Harvey started in the Under Armour All-America Game at Wrigley Field last summer, allowing two hits and striking out three in two innings. He has a fastball that sits at 88-92 mph but has hit 97 mph, according to Baseball America. He also has a promising curveball and a changeup he said he didn’t need to use much in high school but will refine in the minors.
Baseball America's Jim Callis immediately ranked Harvey as the Orioles' fifth-best prospect, behind Bundy, Gausman and infielders Jonathan Schoop and Nick Delmonico.
Harvey said he'd like to follow Gausman's fast path to the majors.
“Hopefully in the next couple years I'll be in the big leagues in Baltimore, playing with the Orioles and playing for a World Series,” he said. “That's what I'm looking for myself, and I'm just going to work hard and bust my tail and hopefully be in the big leagues here, soon. Wanna be like ol' Gausman.”
Rajsich said Harvey would begin his pro career in the Gulf Coast League.
Harvey's father was as two-time All-Star who pitched in the majors for nine seasons and was one of the game's top closers, leading the American League with 46 saves in 1991 while with the California Angels. He now runs a baseball academy in Catawba.
Harvey's brother, Kris, older than him by 11 years, has played eight seasons in the minors but has yet to advance past Double-A and is now out of baseball and preparing for shoulder surgery.
The Orioles used the 37th pick on Hart, a speedy left-handed hitter from Parkview High School in Lilburn, Ga.
The 5-foot-11, 172-pound center fielder has signed with Georgia Tech.
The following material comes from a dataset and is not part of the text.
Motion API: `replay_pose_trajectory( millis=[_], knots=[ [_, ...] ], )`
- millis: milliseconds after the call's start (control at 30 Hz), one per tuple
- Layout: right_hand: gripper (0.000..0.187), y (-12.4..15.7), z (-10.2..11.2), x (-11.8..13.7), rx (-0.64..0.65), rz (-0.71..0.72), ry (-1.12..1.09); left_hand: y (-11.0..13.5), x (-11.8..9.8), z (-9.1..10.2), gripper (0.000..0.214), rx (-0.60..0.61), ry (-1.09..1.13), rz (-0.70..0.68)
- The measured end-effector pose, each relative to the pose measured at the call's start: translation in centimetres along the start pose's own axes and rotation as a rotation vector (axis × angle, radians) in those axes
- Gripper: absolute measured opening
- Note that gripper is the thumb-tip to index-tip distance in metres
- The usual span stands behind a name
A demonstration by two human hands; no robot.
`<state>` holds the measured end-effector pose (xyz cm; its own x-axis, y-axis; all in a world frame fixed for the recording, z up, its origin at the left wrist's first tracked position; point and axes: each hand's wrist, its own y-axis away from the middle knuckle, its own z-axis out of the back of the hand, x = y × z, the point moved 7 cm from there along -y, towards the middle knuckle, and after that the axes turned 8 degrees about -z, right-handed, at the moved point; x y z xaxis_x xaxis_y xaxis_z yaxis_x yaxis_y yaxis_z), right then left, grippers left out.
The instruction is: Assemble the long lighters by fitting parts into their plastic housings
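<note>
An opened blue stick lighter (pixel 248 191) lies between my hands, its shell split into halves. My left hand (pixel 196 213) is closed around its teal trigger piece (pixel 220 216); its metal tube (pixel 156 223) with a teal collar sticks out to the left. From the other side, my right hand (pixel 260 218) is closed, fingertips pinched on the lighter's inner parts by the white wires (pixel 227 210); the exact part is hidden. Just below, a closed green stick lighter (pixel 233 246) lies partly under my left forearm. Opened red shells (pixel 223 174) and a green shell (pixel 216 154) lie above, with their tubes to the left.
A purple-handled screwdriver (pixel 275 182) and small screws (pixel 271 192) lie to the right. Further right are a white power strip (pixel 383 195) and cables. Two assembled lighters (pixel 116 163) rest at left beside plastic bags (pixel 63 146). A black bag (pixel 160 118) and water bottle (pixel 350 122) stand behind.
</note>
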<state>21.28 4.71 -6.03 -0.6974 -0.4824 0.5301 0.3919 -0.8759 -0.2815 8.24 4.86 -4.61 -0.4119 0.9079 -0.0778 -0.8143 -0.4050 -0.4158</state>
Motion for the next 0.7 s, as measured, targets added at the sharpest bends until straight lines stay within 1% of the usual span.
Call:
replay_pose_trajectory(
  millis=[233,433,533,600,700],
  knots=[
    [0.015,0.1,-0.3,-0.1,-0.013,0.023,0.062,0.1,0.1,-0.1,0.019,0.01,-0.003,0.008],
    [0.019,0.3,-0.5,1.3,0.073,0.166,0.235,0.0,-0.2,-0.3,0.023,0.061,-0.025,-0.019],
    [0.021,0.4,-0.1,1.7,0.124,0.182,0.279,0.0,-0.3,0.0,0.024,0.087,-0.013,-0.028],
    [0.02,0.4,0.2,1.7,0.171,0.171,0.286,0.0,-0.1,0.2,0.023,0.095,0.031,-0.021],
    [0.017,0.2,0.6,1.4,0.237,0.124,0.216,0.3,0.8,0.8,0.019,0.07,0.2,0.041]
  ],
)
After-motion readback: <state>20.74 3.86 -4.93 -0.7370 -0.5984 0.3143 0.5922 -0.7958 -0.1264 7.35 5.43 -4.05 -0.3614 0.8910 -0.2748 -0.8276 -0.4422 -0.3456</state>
He was rated the fifth best center fielder prospect by Baseball America. MLB.com's Jonathan Mayo had projected Hart as a late first-round selection.
Hart batted .449/.560/.757 with 18 extra-base hits, 29 RBI, 39 runs scored and 34 steals in 36 attempts in 36 games his senior year. A Perfect Game All-American with 4.0-second speed to first base, he led his high school team to the state championship during his sophomore and junior years.
The Orioles addressed their need for catching depth with Sisco, an Oregon recruit from Santiago High School in Corona, Calif.
At 6-foot-1, 190 pound's, Cisco bats left and throws right. He was named a 2013 Rawlings third-team All-American and to the California All-Region first team.
The three-day draft resumes Friday at 1 p.m.